Meg is now struggling with the idea that her condition may be permanent. “Is it going to be forever?” Will it clear up? Will they find out? she was surprised. “They signed me up for the Long COVID Clinic, but it really looks like they’re just trying to gather information more than just problem solving.” This joint may be the most important when it comes to this condition – a condition that, according to a recent study by Penn State College of Medicine – affects more than half of people diagnosed with COVID-19. There isn’t necessarily an end in sight for some of these less tangible conditions, conditions that affect the way patients communicate, express themselves and go about their day-to-day lives.
And beyond impacting the ability to make a living in a profession steeped in cognition, Meg has found that Long COVID has reshaped the landscape of her social and family life. Its capacity, she noted, is diminished. A memory on social media recently reminded her of a night not too long ago when she took the bus into town, saw a play, and went out for a drink with a friend. The idea of a similar social gathering today, in the aftermath of the virus, seems untenable, she said. “I thought to myself, this sounds overwhelming and exhausting,” she said. “I wouldn’t want to do this now.”
This feeling of exhaustion also permeated her daily life. COVID had previously revealed a fragile reality for American mothers, many of whom have left the workforce en masse (a 2020 Census Bureau report found that about 3.5 million women with school-aged children have left the workforce. the labor market at the start of the pandemic). Meg, who home-schooled her children for most of 2020 and 2021, has taken on multiple roles: parent, teacher, full-time babysitter. With a new set of health-related circumstances added to the mix, parenthood has become an unintentional minefield of emotions.
One recent evening, she returned home full of children after an iron infusion, one of the medical procedures she now needs on a regular basis. Her 8 year old daughter was holding a library book. “She asked me what the title page of this book said,” Meg said, but she didn’t have the bandwidth to offer an answer. Instead, she lost her temper. Meg, whose children are adopted, is putting pressure on herself, she said, to play the role of parent. “They [their birth parents] chose me to be their mom. I have to be the best mom I can be. And then, just feeling myself breaking down to do basic things sometimes… I feel like I’m letting them down on what they deserve.

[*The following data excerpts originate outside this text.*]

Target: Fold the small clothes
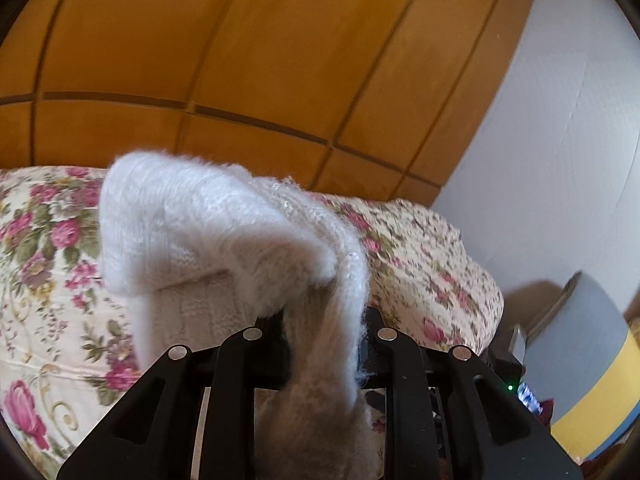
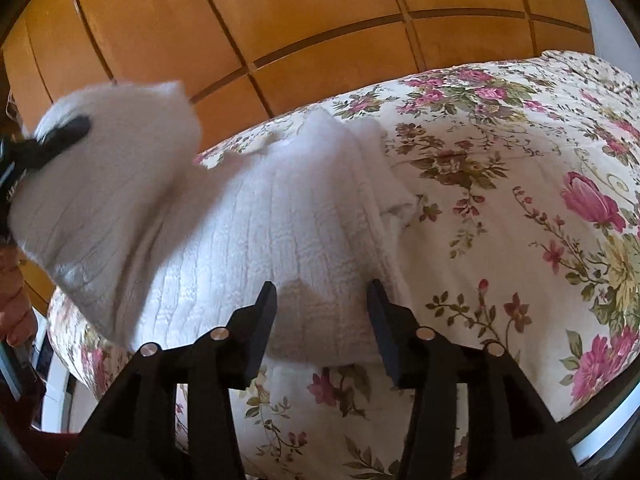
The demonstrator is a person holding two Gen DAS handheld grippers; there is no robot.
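Knitwear lies on a floral bedspread (image 2: 500,200), in front of a wooden wardrobe (image 2: 320,20): a small white knitted garment (image 2: 256,240), ribbed and fluffy, most of it spread flat on the cover. The left gripper (image 1: 324,320) is clamped on one edge of it, fabric bunched between its fingers, and holds that part lifted well above the bed; in the right wrist view the raised flap hangs at the far left, blurred, with the dark finger tips biting into it. The right gripper (image 2: 322,312) hovers with its jaws apart over the near hem, holding nothing; whether its fingers touch the knit I cannot tell. By my reading the fold is only begun: one side is picked up but not yet laid across the body. The near hem and the far right part, seemingly a sleeve, remain unfolded, and no neat stack shows anywhere.
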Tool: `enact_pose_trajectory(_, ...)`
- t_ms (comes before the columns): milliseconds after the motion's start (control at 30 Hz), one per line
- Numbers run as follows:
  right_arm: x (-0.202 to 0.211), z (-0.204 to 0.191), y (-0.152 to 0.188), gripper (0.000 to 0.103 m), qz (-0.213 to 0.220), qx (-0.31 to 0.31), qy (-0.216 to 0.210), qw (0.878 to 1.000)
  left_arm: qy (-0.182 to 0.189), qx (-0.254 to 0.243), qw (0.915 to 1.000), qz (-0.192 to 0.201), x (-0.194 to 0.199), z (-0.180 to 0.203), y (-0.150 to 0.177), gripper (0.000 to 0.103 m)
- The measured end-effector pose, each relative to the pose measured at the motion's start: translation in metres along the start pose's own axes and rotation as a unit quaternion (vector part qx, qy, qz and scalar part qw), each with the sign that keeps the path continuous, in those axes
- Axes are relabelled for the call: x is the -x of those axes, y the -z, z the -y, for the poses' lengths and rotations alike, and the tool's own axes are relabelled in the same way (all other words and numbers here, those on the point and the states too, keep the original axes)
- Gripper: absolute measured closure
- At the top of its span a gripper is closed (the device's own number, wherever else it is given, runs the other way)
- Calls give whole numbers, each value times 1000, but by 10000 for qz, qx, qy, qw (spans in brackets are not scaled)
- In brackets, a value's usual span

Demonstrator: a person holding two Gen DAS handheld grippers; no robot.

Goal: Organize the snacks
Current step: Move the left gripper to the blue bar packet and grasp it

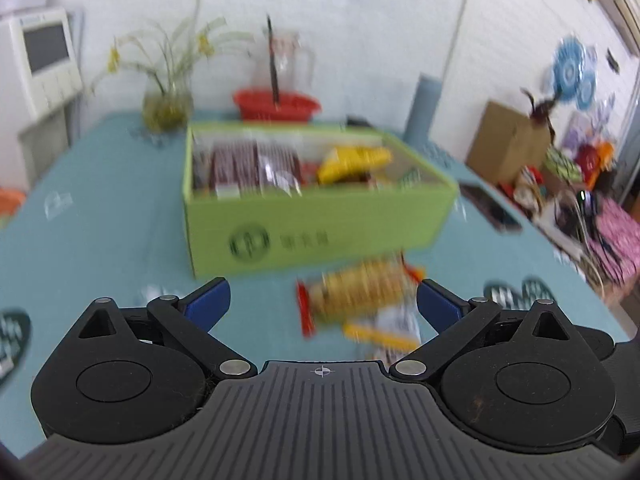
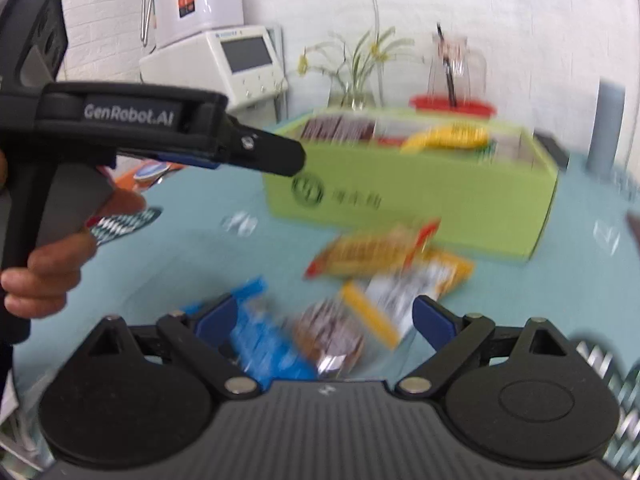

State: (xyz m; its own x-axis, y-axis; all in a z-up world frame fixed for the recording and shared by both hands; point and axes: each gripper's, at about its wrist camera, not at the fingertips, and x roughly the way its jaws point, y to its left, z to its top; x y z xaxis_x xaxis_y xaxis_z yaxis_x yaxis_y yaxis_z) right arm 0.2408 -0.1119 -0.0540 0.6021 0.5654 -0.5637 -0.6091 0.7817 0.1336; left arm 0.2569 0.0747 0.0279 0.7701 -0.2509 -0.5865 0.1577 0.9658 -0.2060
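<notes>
Both tongs spread wide, nothing gripped. Left tongs (image 1: 323, 304) over the orange-yellow snack pack (image 1: 356, 294) on the teal worktop (image 1: 100, 240), just in front of the green box (image 1: 320, 216). Right tongs (image 2: 324, 320) over the blue packet (image 2: 264, 344) and brown packet (image 2: 330, 334). Frames blurred.

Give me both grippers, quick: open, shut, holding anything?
Left gripper: open, holding nothing, above the orange snack packet.
Right gripper: open, holding nothing, above the blue packet and brown packet.

Matt green cardboard box (image 1: 312, 224), glossy foil snack pkts (image 2: 372, 252) (crinkly), smooth teal tablecloth (image 1: 100, 220).
</notes>
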Motion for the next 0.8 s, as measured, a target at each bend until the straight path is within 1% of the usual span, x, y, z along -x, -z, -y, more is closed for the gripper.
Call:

Such is the thickness of Long COVID, a set of diseases with no clear resolution. For Meg, it’s a burden, tied to no definite moment in time. She can tell you when it started, of course, but not when it will end. Some days she feels angry – angry that her caution about COVID has resulted in illness anyway, angry that the vaccines came too late, angry that others in her life haven’t taken pandemic as seriously as they should be.
There is also a vulnerability to the aftershock of Long COVID, to suffering from an illness that shows up on medical records as a specter. It’s here? Can we prove it? Long COVID’s symptoms are amorphous, its timeline indistinct. There is no scientific explanation as to why some can develop it while others cannot. (For her part, Meg had no risk factors associated with a severe manifestation of the virus.)
What remains, she says, is a world transformed forever, a world where she wonders if she should stop trying so hard. This is his new reality, formed from a virus, a moment, a November a year ago. “I think a lot of parts of it will be under control,” she said of Long COVID. “But the fog and the word search… I really wonder if that will ever get better.”